# Pulling my hair out.



## Dove (Sep 2, 2005)

We made it through the  Colenoscophy but I didn't mention that DH fell (again) last week in the driveway. It was a week ago yesterday. I have had to lift him in and our of a chair, pick up his feet to put him in and out of the car etc. He wouldn't go to the Dr because he was afraid they would cancel his appointment. Soo off to the Dr. today..he is now in the hospital with a fractured hip!!    

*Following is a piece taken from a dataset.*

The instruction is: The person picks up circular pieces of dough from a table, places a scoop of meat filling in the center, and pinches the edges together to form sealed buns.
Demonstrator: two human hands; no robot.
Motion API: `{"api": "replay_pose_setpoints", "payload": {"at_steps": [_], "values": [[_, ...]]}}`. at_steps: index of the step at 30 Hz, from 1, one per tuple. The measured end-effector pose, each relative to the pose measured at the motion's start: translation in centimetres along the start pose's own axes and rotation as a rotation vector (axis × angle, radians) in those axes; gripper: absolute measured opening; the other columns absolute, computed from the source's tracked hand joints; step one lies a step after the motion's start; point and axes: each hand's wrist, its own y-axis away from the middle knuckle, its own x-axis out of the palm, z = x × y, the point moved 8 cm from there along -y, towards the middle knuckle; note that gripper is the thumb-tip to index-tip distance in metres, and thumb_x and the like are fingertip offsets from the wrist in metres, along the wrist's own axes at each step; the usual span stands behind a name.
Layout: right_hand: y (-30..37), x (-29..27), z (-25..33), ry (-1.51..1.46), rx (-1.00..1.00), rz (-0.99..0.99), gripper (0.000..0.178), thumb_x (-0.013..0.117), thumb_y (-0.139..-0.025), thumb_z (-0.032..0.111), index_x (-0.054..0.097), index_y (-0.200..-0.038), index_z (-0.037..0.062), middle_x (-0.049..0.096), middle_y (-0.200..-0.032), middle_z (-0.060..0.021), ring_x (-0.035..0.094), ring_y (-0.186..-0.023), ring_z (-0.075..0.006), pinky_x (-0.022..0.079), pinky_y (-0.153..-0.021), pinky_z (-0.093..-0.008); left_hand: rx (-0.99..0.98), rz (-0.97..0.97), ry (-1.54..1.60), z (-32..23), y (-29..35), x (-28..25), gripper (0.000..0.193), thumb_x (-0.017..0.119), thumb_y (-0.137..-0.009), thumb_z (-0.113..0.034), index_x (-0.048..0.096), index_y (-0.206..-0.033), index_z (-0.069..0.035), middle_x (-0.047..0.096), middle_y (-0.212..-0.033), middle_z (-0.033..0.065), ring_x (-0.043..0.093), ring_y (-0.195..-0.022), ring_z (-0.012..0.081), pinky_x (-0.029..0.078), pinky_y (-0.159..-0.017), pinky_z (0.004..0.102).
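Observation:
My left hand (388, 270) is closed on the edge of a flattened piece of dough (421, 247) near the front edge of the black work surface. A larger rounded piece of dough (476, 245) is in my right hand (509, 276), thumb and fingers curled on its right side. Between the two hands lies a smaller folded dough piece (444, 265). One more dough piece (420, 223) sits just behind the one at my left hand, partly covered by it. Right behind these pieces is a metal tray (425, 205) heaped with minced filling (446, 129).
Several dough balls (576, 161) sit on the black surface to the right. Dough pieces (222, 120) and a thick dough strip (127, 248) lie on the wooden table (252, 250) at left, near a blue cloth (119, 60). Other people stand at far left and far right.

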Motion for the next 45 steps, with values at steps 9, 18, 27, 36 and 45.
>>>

I am about to pull my hair out.Enough is enough.........


----------



## PA Baker (Sep 2, 2005)

Oh, Marge, I'm so sorry.  All I can give you is my prayers and hugs! {{{big hug!}}}

You're a wonderful wife, taking care of him the way you do, but make sure you take good care of yourself, too, OK?


----------



## middie (Sep 2, 2005)

oh dove how terrible !!!!!
i'm so sorry !! but you are
a great wife !!


----------



## Dove (Sep 2, 2005)

Even if I closed the screen door to the sliding doors going out to the Patio (taking Miss Dove out) and then turned around and walked in the house without opening the screen??? Sort of bent the frame a little..  :}


----------



## middie (Sep 2, 2005)

dove... yes even then lol


----------



## KAYLINDA (Sep 2, 2005)

Dove!  How did that man stand the pain for a week?  Special prayers going up for you right now!


----------



## kadesma (Sep 2, 2005)

Marge,

bless you both. Now that DH is in the hospital, please take this time to rest and get yourself back into good shape..This will give you a rest, lifting and bending as you have must have been really hard. I was in misery when I had to pick up my dad from one chair or out of bed to get him into the wheel chair, this went on til he passed away about 8 months later...I was sore and achy all the time...At 105 lbs to his 125 it was hard..But, I'd do it again tomorrow if I had to,,,And I know you are going to give your all to DH when he gets to come home..So rest up, take care of you...Prayers and a heal soon to DH..A great big hug to you both.. He must be one strong man...to put up with the pain...
kadesma


----------



## Dove (Sep 2, 2005)

He just did..for the very first time he did ask for Tylenol..once. Thats just the way he is..never complains but I knew he was hurting. He always said "the man who treats himself, has a fool for a patient"  He is already asking to come  home since surgery isn't needed. He needs to be there at least for the week end..he eats like a bird once a day..Dr said today he is malnourshed (sp) and will end up in the hospital if he didn't eat. Well, he did..but not for that.If they have any sense they will figgure that out. the hospital 3 miles from us didn't have a bed so he is about 15 minutes from home or more. The food is Much much better there so maybe he will try to eat.
Marge


----------



## Dove (Sep 2, 2005)

Can you believe this!? 


_Date of Birth: 12/11_ 
You should be looking especially beautiful today, Margaret, but you may feel that it's wasted because your beloved isn't around to appreciate it. Cheer up! It'll only be for a few days, and you'll still look pretty good by then. Try to keep yourself busy, preferably doing something you love to do, so your enthusiasm will enhance your beauty. Your friend won't be away forever. It only seems that way.

Today Sept. 3rd


_ Date of Birth: 12/11_ 
Whatever you want, Margaret, you need only ask for it today and there is a good chance you will get it. And it's about time, too. It seems you have been working exceptionally hard lately. You are certainly due for your fair share of happiness and glory! Gather your thoughts, collect your supporting evidence and ask for what you want. If your yen for more public recognition is nagging at you, then take steps today to ensure that you get more time in the spotlight.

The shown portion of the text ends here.